___ Supplied data ___

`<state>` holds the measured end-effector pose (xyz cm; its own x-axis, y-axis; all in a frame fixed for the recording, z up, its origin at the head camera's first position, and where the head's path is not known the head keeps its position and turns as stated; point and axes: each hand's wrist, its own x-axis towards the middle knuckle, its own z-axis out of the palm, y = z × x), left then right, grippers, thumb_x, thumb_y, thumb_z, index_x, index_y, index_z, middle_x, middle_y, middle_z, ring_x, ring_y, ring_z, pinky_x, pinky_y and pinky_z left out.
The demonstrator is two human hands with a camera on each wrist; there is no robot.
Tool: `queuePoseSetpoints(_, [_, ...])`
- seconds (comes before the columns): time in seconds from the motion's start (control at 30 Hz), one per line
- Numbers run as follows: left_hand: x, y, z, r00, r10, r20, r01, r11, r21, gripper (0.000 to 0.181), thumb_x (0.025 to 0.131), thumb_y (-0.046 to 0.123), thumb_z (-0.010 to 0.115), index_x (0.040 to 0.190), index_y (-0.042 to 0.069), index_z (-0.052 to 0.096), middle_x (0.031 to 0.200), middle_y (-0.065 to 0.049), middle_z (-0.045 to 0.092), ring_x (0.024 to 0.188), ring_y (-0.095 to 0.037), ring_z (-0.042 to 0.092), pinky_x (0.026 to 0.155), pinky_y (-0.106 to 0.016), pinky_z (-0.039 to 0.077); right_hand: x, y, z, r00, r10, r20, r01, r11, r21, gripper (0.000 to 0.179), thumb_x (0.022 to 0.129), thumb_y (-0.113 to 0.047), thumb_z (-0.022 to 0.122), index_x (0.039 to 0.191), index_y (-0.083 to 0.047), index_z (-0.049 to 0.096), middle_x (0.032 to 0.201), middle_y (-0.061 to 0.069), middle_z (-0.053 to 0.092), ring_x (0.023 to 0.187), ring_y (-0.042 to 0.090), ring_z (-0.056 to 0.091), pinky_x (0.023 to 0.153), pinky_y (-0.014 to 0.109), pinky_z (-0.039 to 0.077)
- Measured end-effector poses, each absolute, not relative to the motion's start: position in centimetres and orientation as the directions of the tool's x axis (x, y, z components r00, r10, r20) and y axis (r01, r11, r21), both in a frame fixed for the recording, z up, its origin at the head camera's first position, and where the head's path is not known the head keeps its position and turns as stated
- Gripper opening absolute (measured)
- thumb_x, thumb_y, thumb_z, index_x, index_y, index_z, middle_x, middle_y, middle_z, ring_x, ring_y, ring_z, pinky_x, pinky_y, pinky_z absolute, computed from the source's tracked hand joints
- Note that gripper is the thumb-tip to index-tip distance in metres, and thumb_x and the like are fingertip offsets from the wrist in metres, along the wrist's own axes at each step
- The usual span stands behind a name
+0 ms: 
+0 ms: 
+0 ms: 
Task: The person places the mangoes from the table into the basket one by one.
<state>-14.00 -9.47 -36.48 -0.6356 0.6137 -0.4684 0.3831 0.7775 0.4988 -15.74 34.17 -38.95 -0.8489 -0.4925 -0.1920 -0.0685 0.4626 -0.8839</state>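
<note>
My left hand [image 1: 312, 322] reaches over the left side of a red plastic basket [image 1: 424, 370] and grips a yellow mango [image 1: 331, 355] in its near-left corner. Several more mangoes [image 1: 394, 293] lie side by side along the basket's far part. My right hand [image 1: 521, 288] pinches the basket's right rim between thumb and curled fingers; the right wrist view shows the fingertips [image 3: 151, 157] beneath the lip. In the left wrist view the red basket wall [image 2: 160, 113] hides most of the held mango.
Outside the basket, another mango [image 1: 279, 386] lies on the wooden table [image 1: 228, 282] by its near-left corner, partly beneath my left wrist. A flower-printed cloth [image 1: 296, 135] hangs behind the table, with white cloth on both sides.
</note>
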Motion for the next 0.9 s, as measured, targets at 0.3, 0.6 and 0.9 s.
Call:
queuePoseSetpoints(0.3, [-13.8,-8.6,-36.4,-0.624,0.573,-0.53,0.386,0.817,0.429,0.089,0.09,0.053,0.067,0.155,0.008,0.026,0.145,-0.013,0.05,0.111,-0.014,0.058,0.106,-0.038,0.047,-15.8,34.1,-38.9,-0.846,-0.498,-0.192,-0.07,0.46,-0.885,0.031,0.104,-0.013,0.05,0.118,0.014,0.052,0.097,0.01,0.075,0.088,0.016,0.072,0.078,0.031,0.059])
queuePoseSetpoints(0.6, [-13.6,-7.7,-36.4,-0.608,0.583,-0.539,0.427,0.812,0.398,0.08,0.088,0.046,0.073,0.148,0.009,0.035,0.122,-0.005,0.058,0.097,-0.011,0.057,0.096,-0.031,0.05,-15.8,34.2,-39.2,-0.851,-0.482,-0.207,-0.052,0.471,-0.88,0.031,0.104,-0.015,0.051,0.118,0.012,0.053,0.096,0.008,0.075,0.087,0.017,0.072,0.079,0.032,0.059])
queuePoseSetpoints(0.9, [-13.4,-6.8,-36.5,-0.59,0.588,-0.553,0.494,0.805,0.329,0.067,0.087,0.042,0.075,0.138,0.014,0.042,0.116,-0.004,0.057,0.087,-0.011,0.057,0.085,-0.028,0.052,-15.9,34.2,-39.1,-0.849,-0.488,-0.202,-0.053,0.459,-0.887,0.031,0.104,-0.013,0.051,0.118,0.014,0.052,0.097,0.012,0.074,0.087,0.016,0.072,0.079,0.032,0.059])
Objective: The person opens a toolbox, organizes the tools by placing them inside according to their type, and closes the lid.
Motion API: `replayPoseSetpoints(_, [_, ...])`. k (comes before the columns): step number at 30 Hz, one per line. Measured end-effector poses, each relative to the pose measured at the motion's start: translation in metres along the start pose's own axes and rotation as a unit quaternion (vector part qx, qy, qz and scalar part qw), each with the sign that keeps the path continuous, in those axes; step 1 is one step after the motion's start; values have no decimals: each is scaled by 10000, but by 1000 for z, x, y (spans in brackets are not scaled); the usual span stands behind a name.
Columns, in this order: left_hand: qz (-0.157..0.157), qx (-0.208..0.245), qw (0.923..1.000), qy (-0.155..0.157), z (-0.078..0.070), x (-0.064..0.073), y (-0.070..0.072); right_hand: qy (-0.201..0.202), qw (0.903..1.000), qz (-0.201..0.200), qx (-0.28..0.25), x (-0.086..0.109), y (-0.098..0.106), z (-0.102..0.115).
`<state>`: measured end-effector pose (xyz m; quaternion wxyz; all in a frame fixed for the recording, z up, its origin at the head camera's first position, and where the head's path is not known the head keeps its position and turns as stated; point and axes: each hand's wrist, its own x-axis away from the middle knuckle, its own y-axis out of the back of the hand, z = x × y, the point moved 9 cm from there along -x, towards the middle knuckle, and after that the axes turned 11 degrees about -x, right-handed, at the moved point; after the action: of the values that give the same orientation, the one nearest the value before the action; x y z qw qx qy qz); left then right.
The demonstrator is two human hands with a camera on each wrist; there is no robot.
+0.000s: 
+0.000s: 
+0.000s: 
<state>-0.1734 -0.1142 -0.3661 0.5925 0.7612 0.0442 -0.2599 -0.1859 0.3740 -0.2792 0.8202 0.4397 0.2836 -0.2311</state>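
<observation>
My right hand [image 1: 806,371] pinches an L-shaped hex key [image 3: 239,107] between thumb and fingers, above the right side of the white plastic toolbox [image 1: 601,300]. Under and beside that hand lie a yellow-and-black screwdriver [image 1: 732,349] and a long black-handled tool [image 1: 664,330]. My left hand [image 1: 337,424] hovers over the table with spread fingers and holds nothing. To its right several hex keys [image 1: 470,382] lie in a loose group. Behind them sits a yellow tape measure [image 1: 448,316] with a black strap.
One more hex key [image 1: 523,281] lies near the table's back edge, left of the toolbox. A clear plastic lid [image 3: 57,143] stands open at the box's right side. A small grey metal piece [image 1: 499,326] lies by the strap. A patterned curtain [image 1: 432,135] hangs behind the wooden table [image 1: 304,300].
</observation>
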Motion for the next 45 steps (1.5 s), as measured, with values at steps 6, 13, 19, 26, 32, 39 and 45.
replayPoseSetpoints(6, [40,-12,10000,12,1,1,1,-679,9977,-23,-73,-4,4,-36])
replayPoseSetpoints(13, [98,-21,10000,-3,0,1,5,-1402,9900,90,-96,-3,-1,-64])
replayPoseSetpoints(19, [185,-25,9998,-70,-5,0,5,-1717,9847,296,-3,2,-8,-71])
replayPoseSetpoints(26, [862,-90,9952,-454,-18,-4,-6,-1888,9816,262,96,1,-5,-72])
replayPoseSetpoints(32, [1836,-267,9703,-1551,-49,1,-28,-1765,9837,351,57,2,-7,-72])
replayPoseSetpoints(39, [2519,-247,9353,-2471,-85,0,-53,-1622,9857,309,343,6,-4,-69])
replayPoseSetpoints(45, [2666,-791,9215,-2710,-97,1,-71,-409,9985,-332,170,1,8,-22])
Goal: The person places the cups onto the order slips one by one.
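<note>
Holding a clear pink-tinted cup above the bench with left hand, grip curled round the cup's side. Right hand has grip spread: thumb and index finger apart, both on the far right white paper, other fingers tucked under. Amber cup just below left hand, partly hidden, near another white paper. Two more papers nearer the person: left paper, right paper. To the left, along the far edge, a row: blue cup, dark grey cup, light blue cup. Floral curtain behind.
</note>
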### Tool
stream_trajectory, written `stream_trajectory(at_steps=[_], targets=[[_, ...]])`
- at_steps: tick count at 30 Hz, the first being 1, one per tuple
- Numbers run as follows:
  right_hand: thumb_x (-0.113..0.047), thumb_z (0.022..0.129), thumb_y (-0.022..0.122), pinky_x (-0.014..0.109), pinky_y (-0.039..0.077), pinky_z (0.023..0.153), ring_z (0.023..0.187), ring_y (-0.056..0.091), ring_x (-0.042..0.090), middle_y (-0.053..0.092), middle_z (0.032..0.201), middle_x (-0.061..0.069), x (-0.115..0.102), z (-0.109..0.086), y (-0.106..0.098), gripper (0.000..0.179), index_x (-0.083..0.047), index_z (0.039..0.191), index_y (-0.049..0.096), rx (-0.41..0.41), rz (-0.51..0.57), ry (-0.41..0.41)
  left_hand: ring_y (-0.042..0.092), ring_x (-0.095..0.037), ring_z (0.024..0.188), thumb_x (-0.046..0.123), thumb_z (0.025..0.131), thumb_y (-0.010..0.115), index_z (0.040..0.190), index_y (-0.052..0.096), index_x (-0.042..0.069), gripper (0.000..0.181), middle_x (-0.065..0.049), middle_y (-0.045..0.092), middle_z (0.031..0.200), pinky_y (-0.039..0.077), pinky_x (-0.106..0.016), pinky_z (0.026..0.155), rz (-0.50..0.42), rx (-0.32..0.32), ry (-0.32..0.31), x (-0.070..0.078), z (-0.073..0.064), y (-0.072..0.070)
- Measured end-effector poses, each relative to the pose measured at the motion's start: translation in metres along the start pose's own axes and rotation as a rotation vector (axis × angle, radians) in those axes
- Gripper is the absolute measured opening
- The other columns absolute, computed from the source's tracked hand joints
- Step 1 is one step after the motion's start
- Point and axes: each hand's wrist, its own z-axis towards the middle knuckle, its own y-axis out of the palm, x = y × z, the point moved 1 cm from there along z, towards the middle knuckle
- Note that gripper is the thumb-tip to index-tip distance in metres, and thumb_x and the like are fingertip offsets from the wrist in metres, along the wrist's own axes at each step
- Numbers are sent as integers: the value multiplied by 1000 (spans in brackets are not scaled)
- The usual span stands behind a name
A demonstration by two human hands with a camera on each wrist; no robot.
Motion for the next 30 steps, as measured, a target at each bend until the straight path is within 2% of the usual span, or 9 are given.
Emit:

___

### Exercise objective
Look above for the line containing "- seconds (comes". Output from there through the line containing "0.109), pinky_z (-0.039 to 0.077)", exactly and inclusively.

### Task solution
- seconds (comes before the columns): time in seconds from the motion's start (control at 30 Hz), one per line
- Numbers run as follows: left_hand: x, y, z, r00, r10, r20, r01, r11, r21, gripper (0.000 to 0.181), thumb_x (0.025 to 0.131), thumb_y (-0.046 to 0.123), thumb_z (-0.010 to 0.115), index_x (0.040 to 0.190), index_y (-0.042 to 0.069), index_z (-0.052 to 0.096), middle_x (0.031 to 0.200), middle_y (-0.065 to 0.049), middle_z (-0.045 to 0.092), ring_x (0.024 to 0.188), ring_y (-0.095 to 0.037), ring_z (-0.042 to 0.092), pinky_x (0.026 to 0.155), pinky_y (-0.106 to 0.016), pinky_z (-0.039 to 0.077); right_hand: x, y, z, r00, r10, r20, r01, r11, r21, gripper (0.000 to 0.179), thumb_x (0.022 to 0.129), thumb_y (-0.113 to 0.047), thumb_z (-0.022 to 0.122), index_x (0.039 to 0.191), index_y (-0.083 to 0.047), index_z (-0.049 to 0.096), middle_x (0.032 to 0.201), middle_y (-0.061 to 0.069), middle_z (-0.053 to 0.092), ring_x (0.023 to 0.187), ring_y (-0.042 to 0.090), ring_z (-0.056 to 0.091), pinky_x (0.023 to 0.153), pinky_y (-0.014 to 0.109), pinky_z (-0.039 to 0.077)

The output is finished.